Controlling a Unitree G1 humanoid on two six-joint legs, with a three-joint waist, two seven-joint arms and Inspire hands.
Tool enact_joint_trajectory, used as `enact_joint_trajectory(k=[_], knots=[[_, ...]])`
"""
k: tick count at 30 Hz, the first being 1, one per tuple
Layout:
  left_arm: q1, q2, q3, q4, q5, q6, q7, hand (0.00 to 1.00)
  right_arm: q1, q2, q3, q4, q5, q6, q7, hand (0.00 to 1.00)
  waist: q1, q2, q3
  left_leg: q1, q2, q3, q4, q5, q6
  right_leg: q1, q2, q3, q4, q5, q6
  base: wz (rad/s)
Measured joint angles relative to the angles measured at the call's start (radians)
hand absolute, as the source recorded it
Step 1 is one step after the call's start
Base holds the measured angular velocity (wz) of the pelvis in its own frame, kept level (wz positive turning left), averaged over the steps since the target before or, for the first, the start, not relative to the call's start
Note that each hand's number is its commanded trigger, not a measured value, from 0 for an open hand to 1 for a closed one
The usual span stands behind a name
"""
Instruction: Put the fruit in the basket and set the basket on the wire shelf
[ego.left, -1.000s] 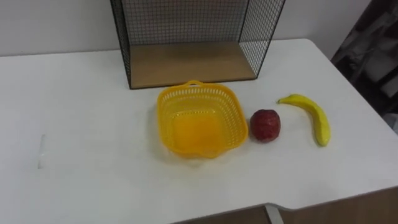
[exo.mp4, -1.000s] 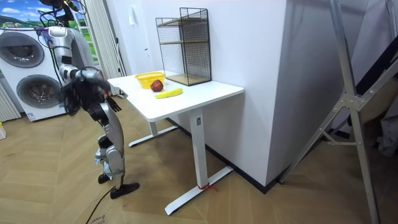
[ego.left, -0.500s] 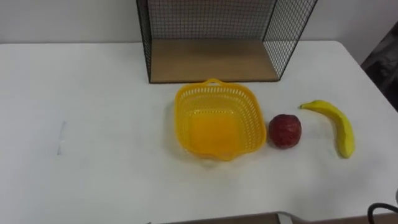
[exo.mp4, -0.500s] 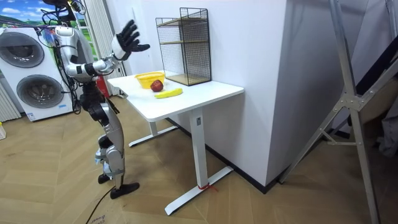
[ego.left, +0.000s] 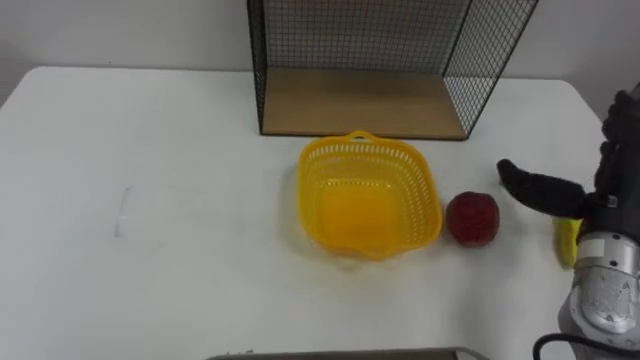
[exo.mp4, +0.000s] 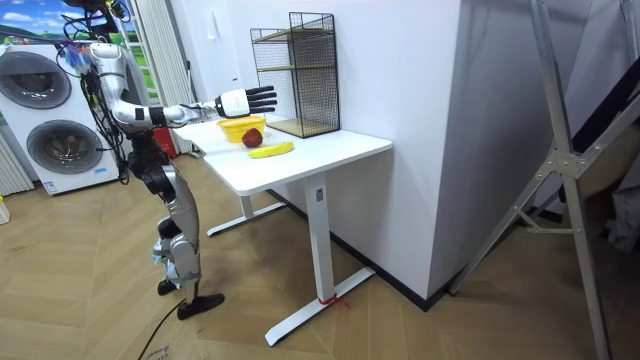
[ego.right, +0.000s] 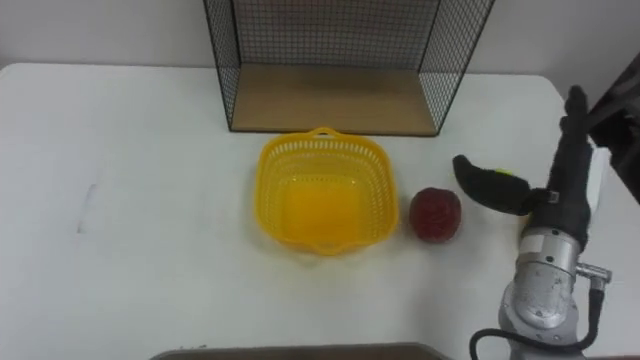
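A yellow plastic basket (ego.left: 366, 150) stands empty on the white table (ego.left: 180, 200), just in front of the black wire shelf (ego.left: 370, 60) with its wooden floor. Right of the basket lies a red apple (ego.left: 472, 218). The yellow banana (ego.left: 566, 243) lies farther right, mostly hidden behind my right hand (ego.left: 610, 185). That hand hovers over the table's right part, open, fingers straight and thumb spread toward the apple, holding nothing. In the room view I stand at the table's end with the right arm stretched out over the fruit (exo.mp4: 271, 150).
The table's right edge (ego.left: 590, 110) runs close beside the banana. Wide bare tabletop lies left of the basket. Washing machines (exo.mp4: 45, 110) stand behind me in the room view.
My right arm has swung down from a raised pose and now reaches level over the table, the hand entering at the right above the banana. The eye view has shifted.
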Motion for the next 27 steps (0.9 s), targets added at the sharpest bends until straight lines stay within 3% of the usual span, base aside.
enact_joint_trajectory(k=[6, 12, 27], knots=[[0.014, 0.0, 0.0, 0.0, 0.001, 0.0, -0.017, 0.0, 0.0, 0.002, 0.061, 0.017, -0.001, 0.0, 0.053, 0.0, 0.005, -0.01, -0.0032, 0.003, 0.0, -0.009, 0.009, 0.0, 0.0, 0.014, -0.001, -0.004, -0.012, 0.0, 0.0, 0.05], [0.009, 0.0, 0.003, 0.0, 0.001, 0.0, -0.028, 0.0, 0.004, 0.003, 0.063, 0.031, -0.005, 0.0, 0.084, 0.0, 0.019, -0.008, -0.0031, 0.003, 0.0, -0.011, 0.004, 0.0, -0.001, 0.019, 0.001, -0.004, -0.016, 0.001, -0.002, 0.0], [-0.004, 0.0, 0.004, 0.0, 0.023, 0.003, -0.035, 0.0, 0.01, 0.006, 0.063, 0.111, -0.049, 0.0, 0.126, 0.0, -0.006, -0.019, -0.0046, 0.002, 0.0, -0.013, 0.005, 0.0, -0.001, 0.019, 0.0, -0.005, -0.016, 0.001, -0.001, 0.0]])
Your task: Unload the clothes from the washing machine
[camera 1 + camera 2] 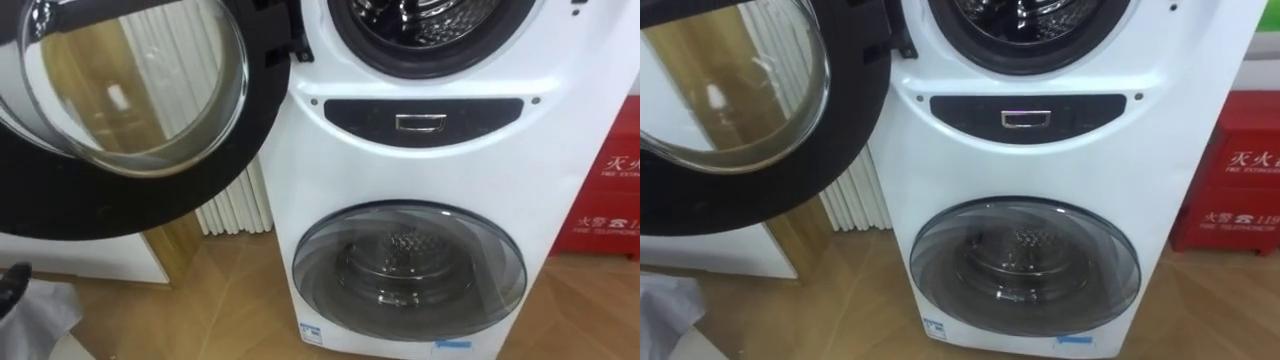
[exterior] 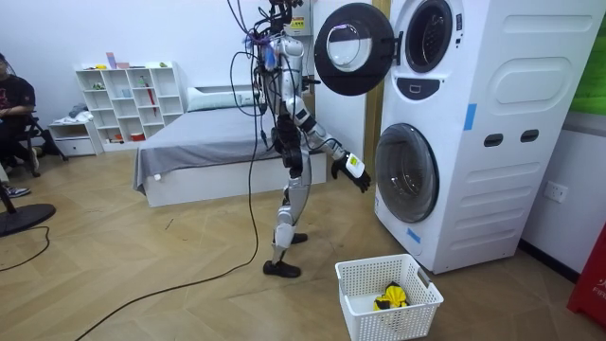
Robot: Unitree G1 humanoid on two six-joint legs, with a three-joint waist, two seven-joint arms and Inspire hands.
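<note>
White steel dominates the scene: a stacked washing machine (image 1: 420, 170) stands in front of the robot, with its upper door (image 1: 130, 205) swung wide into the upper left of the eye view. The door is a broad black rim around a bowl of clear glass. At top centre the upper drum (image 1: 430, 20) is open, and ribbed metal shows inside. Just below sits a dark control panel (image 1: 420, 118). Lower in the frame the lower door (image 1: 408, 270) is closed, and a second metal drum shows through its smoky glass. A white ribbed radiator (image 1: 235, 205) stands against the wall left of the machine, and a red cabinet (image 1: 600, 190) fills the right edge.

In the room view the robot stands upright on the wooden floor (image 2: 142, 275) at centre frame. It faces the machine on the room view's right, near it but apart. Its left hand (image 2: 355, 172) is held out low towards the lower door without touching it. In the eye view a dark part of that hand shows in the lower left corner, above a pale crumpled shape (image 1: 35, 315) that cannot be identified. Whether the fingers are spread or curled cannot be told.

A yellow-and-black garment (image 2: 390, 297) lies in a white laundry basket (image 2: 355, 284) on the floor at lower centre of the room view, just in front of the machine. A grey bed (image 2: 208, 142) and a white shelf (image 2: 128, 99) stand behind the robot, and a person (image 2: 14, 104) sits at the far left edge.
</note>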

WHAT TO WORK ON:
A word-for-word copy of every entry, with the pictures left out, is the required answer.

RESPONSE BOX:
Controlling a Unitree G1 humanoid on two six-joint legs, with a three-joint waist, two seven-joint arms and Inspire hands.
Tool enact_joint_trajectory, used as `enact_joint_trajectory(k=[_], knots=[[_, ...]])`
"""
k: tick count at 30 Hz, the first being 1, one per tuple
Layout:
  left_arm: q1, q2, q3, q4, q5, q6, q7, hand (0.00 to 1.00)
  right_arm: q1, q2, q3, q4, q5, q6, q7, hand (0.00 to 1.00)
  waist: q1, q2, q3
  left_leg: q1, q2, q3, q4, q5, q6
  right_leg: q1, q2, q3, q4, q5, q6
  base: wz (rad/s)
Measured joint angles relative to the angles measured at the call's start (radians)
hand absolute, as the source recorded it
Step 1 is one step after the call's start
Base holds the measured angular velocity (wz) of the pelvis in its own frame, kept level (wz positive turning left), averaged over the steps since the target before or, for the first, the start, not relative to the call's start
Note that each hand's number is its commanded trigger, not a measured value, from 0 for an open hand to 1 for a closed one
The usual span stands behind a name
"""
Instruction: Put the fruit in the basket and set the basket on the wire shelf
[ego.left, -1.000s] 
[exo.mp4, -1.000s] 
[ego.left, -0.500s] 
[exo.mp4, -0.500s] 
[ego.left, +0.000s] 
[exo.mp4, +0.000s] 
[ego.right, +0.000s] 
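A yellow plastic basket (ego.left: 366, 150) stands empty on the white table (ego.left: 180, 200), just in front of the black wire shelf (ego.left: 370, 60) with its wooden floor. Right of the basket lies a red apple (ego.left: 472, 218). The yellow banana (ego.left: 566, 243) lies farther right, mostly hidden behind my right hand (ego.left: 610, 185). That hand hovers over the table's right part, open, fingers straight and thumb spread toward the apple, holding nothing. In the room view I stand at the table's end with the right arm stretched out over the fruit (exo.mp4: 271, 150).
The table's right edge (ego.left: 590, 110) runs close beside the banana. Wide bare tabletop lies left of the basket. Washing machines (exo.mp4: 45, 110) stand behind me in the room view.
My right arm has swung down from a raised pose and now reaches level over the table, the hand entering at the right above the banana. The eye view has shifted.
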Motion for the next 27 steps (0.9 s), targets added at the sharpest bends until straight lines stay within 3% of the usual span, base aside.
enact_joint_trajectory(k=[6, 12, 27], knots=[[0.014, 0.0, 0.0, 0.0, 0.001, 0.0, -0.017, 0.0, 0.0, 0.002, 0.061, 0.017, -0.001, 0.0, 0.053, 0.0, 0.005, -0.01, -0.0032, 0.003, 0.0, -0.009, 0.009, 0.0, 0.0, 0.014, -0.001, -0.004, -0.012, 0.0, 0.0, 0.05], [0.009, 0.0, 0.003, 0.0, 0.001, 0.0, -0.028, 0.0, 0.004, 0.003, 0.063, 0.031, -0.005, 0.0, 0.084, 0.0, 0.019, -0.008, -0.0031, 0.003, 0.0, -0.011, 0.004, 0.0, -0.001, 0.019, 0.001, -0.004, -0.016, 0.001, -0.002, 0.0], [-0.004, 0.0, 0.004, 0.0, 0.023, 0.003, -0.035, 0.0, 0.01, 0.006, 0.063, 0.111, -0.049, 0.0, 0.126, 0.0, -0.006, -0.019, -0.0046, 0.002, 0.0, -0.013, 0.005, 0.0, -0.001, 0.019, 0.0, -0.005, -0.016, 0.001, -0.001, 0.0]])
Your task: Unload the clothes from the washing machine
[camera 1 + camera 2] 
[exterior] 
Robot: Unitree G1 humanoid on two six-joint legs, with a three-joint waist, two seven-joint arms and Inspire hands.
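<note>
White steel dominates the scene: a stacked washing machine (image 1: 420, 170) stands in front of the robot, with its upper door (image 1: 130, 205) swung wide into the upper left of the eye view. The door is a broad black rim around a bowl of clear glass. At top centre the upper drum (image 1: 430, 20) is open, and ribbed metal shows inside. Just below sits a dark control panel (image 1: 420, 118). Lower in the frame the lower door (image 1: 408, 270) is closed, and a second metal drum shows through its smoky glass. A white ribbed radiator (image 1: 235, 205) stands against the wall left of the machine, and a red cabinet (image 1: 600, 190) fills the right edge.

In the room view the robot stands upright on the wooden floor (image 2: 142, 275) at centre frame. It faces the machine on the room view's right, near it but apart. Its left hand (image 2: 355, 172) is held out low towards the lower door without touching it. In the eye view a dark part of that hand shows in the lower left corner, above a pale crumpled shape (image 1: 35, 315) that cannot be identified. Whether the fingers are spread or curled cannot be told.

A yellow-and-black garment (image 2: 390, 297) lies in a white laundry basket (image 2: 355, 284) on the floor at lower centre of the room view, just in front of the machine. A grey bed (image 2: 208, 142) and a white shelf (image 2: 128, 99) stand behind the robot, and a person (image 2: 14, 104) sits at the far left edge.
</note>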

This output completes the exercise.